Directions for this task
From the entries that follow, reproduce exactly and only the lines from the line with "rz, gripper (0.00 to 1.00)" to the line with "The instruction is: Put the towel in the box", endpoints included.

Supplied information
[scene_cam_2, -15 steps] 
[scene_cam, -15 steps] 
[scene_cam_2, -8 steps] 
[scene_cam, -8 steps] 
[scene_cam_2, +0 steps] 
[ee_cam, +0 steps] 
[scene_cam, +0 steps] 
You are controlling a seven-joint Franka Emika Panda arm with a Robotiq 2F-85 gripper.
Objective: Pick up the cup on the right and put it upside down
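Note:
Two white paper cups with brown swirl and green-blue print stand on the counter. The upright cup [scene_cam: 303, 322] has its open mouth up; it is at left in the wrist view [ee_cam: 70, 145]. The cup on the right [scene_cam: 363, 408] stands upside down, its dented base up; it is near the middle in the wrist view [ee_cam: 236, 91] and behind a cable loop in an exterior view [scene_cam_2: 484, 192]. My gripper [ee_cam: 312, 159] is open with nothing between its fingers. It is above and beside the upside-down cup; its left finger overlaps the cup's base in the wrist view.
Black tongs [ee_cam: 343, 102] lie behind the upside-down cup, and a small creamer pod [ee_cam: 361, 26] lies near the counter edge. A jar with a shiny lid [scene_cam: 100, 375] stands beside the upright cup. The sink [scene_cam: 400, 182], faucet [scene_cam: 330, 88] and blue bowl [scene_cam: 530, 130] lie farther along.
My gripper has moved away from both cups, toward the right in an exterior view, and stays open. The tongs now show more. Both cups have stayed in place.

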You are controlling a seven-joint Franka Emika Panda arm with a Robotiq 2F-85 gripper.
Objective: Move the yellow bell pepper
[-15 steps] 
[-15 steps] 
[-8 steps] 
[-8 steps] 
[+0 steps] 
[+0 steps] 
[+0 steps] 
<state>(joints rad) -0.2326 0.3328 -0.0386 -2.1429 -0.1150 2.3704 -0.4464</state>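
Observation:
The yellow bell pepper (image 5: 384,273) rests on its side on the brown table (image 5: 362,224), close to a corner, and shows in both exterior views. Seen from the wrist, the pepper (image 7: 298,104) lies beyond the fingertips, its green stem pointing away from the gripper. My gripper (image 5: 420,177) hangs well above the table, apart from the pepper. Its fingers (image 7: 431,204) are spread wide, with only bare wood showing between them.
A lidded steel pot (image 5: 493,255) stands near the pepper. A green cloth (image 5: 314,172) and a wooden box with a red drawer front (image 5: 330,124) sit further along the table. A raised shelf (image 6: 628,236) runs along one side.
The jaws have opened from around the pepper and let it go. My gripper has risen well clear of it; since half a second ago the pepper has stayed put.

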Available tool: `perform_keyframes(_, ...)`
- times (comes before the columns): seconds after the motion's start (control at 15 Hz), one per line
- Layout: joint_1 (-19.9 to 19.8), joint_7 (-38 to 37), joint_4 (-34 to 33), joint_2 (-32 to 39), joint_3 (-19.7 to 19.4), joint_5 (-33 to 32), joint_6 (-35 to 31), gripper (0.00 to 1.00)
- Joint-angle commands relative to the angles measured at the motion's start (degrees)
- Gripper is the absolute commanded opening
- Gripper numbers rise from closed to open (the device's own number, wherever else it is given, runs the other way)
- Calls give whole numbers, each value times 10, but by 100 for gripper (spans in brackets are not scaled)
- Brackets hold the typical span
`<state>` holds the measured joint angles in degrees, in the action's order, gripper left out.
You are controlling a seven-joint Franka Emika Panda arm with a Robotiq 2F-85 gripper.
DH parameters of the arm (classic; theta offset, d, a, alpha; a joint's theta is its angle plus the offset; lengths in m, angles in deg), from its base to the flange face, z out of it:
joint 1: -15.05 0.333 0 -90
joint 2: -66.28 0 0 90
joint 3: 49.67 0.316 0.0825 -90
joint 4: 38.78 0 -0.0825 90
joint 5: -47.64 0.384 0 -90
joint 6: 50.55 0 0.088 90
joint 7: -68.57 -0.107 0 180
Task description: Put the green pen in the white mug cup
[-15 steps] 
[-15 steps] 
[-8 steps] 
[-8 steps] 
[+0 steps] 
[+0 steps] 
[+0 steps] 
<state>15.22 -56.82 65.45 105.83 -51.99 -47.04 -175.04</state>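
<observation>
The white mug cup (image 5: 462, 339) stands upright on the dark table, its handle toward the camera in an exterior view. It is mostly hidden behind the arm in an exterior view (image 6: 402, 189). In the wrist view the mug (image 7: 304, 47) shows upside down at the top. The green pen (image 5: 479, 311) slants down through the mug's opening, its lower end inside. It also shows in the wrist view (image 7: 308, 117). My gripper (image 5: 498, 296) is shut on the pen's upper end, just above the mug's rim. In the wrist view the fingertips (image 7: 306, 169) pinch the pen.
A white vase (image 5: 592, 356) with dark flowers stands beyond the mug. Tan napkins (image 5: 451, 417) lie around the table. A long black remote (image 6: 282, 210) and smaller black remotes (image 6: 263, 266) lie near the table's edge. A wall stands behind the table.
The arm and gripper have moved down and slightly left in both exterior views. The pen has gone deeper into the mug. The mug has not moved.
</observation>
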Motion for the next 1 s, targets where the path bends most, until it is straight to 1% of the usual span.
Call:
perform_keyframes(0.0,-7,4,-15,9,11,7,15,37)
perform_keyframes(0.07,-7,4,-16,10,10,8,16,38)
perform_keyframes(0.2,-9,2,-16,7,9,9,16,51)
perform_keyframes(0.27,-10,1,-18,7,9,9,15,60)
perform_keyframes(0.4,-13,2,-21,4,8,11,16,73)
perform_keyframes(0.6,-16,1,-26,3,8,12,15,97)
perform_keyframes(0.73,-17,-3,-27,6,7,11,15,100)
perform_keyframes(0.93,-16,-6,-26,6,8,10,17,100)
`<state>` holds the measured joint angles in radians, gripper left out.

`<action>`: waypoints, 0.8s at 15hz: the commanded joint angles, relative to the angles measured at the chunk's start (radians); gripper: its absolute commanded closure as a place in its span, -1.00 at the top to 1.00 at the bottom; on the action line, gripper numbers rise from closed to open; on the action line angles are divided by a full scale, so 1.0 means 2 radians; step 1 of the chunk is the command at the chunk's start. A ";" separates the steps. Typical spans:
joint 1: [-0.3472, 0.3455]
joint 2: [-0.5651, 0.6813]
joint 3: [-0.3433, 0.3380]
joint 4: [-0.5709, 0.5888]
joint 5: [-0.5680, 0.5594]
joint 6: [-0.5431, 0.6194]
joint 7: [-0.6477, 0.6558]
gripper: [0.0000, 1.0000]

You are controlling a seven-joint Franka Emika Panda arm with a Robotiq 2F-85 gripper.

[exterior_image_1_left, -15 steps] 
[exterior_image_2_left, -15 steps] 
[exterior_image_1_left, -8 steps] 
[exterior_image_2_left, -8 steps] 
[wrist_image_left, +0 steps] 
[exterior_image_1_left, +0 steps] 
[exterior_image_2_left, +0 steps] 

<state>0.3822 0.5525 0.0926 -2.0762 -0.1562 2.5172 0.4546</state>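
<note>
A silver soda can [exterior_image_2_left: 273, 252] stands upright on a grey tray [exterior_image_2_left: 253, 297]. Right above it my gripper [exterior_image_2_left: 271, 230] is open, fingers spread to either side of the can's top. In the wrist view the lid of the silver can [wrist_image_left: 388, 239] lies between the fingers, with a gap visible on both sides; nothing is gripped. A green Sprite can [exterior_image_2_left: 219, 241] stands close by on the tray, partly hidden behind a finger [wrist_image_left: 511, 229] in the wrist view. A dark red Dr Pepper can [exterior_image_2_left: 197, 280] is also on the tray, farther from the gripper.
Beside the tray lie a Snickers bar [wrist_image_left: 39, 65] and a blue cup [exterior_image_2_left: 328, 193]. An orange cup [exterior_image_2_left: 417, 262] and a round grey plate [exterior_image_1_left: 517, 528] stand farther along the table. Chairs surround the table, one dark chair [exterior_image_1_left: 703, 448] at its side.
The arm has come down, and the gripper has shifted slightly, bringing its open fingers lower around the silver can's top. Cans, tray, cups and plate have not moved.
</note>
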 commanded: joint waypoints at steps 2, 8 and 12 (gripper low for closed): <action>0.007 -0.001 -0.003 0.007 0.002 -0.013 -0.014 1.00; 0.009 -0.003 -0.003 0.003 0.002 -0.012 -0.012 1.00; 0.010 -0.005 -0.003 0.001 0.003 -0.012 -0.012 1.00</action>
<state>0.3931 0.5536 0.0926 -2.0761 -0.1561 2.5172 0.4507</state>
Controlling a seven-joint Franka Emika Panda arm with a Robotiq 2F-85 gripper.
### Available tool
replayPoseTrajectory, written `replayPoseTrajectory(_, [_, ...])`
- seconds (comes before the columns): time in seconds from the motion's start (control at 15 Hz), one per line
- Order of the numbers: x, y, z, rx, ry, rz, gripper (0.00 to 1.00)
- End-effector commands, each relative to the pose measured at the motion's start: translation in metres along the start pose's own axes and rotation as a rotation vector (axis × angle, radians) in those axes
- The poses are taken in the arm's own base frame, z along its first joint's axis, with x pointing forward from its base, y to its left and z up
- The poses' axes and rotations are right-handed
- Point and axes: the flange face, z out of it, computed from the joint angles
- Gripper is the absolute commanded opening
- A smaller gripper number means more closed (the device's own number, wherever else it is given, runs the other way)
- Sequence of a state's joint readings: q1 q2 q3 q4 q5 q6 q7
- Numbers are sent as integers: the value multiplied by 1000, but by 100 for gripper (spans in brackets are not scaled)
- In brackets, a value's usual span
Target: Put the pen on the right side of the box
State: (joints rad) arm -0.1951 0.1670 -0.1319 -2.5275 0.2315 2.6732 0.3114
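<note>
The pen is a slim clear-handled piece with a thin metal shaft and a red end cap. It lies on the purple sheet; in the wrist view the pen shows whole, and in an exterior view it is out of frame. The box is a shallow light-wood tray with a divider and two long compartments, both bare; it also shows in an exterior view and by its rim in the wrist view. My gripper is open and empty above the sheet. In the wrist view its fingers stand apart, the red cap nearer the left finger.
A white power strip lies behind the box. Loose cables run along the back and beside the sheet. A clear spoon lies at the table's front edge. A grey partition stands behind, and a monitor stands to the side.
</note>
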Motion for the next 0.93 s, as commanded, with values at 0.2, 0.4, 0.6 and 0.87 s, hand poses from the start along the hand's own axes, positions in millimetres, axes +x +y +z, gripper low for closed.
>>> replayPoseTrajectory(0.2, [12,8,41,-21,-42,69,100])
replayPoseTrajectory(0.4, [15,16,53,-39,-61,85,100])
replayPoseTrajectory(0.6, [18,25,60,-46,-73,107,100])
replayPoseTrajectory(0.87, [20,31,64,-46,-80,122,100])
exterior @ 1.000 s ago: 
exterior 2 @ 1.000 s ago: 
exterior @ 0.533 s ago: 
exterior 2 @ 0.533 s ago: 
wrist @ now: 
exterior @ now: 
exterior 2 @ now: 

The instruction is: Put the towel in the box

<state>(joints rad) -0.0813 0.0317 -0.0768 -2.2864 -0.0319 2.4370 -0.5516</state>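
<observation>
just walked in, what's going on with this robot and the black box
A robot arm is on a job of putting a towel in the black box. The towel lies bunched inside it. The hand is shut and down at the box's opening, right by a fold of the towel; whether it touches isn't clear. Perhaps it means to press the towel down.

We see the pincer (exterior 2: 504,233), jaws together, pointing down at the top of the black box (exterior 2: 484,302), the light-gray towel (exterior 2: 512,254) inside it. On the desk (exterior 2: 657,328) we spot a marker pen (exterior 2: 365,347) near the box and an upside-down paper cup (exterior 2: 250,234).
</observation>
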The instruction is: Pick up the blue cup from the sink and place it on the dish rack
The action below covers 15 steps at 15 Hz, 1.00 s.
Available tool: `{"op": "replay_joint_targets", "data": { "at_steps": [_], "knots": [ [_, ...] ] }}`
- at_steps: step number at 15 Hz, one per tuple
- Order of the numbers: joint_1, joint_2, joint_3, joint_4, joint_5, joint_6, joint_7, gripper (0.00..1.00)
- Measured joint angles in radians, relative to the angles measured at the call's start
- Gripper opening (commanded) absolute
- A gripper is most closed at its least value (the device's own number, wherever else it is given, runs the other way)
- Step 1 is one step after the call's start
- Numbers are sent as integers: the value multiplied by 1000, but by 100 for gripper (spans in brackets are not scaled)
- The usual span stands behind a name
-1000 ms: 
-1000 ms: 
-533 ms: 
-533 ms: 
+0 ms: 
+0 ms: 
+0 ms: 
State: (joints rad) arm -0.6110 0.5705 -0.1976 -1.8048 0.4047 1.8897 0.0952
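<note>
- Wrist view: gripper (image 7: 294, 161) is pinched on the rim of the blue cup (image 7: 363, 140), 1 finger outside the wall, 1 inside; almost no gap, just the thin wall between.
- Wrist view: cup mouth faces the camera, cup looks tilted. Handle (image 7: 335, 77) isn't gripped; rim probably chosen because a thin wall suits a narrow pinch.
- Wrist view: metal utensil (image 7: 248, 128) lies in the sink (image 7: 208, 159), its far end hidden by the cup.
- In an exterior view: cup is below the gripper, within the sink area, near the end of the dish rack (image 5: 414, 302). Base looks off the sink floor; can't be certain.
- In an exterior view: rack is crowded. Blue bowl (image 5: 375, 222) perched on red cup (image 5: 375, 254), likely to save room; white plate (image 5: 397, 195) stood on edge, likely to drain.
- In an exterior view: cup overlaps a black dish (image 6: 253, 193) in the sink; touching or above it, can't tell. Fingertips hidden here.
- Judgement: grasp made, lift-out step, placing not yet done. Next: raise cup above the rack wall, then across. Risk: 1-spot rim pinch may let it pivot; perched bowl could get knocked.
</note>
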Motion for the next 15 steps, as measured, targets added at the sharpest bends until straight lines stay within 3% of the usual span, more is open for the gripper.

Written response
- Order of the numbers: x, y, z, rx, ry, rz, gripper (0.00 to 1.00)
- End-effector commands, each relative to the pose measured at the motion's start: translation in metres along the start pose's own axes and rotation as a rotation vector (axis × angle, radians) in those axes
- The poses are taken in the arm's own base frame, z along its first joint's axis, with x pointing forward from its base, y to its left and z up
- The poses' axes and rotations are right-handed
- Point and axes: the flange face, z out of it, computed from the joint angles
- Gripper is the absolute commanded opening
- A smaller gripper number means more closed (the device's own number, wherever else it is given, runs the other way)
- Sequence of a state's joint readings: q1 q2 q3 q4 q5 q6 q7
- Numbers are sent as integers: the value multiplied by 1000, but by 100 for gripper (spans in brackets are not scaled)
- In brackets, a value's usual span
Target: Put the pen on the right side of the box
State: (joints rad) arm -0.1951 0.1670 -0.1319 -2.5275 0.2315 2.6732 0.3114
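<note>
The pen is a slim clear-handled piece with a thin metal shaft and a red end cap. It lies on the purple sheet; in the wrist view the pen shows whole, and in an exterior view it is out of frame. The box is a shallow light-wood tray with a divider and two long compartments, both bare; it also shows in an exterior view and by its rim in the wrist view. My gripper is open and empty above the sheet. In the wrist view its fingers stand apart, the red cap nearer the left finger.
A white power strip lies behind the box. Loose cables run along the back and beside the sheet. A clear spoon lies at the table's front edge. A grey partition stands behind, and a monitor stands to the side.
</note>
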Motion for the next 0.93 s, as commanded, with values at 0.2, 0.4, 0.6 and 0.87 s, hand poses from the start along the hand's own axes, positions in millimetres, axes +x +y +z, gripper low for closed.
>>> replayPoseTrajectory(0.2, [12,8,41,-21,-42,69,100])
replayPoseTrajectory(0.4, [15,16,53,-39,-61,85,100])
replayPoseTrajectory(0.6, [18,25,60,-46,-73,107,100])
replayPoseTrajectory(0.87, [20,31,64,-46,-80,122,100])
exterior @ 1.000 s ago: 
exterior 2 @ 1.000 s ago: 
exterior @ 0.533 s ago: 
exterior 2 @ 0.533 s ago: 
wrist @ now: 
exterior @ now: 
exterior 2 @ now: 

The instruction is: Put the towel in the box

Here the output is complete.